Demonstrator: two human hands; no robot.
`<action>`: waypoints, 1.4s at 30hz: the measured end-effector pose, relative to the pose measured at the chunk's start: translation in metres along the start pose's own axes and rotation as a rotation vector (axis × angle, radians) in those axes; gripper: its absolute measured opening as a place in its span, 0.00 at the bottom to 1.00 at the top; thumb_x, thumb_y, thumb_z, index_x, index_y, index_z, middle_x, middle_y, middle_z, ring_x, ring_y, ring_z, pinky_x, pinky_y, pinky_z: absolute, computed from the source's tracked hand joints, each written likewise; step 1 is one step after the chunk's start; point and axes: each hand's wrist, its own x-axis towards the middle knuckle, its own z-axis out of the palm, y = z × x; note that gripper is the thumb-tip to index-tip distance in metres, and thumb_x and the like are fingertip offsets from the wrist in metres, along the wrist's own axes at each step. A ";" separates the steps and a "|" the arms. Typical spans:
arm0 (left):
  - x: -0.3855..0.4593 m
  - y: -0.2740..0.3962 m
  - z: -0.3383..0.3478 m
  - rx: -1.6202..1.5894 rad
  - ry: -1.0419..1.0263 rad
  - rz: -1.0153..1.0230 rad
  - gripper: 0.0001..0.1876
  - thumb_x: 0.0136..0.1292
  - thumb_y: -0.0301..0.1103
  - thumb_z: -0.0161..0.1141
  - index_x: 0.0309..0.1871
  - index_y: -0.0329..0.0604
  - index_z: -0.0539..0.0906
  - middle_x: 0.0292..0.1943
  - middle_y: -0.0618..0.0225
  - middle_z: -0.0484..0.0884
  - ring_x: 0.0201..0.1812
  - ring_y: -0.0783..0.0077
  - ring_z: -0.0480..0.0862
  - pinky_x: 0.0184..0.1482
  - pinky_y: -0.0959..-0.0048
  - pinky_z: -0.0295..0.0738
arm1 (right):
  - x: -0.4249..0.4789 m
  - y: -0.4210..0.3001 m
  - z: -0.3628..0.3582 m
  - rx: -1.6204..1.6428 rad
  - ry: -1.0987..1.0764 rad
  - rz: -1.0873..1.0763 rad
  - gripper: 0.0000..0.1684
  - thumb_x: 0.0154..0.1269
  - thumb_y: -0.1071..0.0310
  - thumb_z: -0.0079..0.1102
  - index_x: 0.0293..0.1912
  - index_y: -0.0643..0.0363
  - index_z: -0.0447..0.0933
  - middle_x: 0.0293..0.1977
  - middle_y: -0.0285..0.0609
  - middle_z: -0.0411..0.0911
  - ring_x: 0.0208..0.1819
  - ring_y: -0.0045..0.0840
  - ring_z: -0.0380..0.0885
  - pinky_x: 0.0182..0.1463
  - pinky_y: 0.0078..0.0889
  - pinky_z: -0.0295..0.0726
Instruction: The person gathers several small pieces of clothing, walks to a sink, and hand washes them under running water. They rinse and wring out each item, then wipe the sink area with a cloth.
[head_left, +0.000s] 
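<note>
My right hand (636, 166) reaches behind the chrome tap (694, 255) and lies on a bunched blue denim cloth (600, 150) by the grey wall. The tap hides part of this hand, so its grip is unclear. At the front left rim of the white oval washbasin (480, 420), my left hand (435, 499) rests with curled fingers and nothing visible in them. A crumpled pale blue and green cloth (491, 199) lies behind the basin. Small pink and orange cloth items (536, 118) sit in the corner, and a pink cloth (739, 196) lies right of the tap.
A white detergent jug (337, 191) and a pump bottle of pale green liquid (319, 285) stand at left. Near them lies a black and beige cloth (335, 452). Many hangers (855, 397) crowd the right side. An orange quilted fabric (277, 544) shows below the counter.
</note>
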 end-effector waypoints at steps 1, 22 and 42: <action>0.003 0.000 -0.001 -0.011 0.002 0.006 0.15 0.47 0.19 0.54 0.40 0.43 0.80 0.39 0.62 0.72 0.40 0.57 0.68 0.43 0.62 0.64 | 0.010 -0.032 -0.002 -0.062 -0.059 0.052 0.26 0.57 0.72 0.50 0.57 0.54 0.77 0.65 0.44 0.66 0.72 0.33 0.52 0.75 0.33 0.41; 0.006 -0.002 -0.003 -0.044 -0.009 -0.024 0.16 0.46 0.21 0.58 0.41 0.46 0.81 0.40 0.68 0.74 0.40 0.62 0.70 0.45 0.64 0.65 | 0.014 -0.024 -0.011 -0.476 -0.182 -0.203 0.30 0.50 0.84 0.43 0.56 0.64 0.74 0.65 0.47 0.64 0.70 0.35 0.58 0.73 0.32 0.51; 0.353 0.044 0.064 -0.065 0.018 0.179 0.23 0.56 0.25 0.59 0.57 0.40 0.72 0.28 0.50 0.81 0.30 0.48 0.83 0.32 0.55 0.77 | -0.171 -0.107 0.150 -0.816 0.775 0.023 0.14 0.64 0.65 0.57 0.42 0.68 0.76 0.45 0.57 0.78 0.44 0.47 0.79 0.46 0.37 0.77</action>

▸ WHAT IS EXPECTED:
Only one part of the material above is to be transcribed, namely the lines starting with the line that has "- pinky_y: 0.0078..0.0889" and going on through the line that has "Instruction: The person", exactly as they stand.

▸ ANSWER:
  - pinky_y: 0.0078..0.0889
  - pinky_z: -0.0295..0.0726
Instruction: The person gathers several small pieces of clothing, walks to a sink, and hand washes them under running water. They rinse and wring out each item, then wipe the sink area with a cloth.

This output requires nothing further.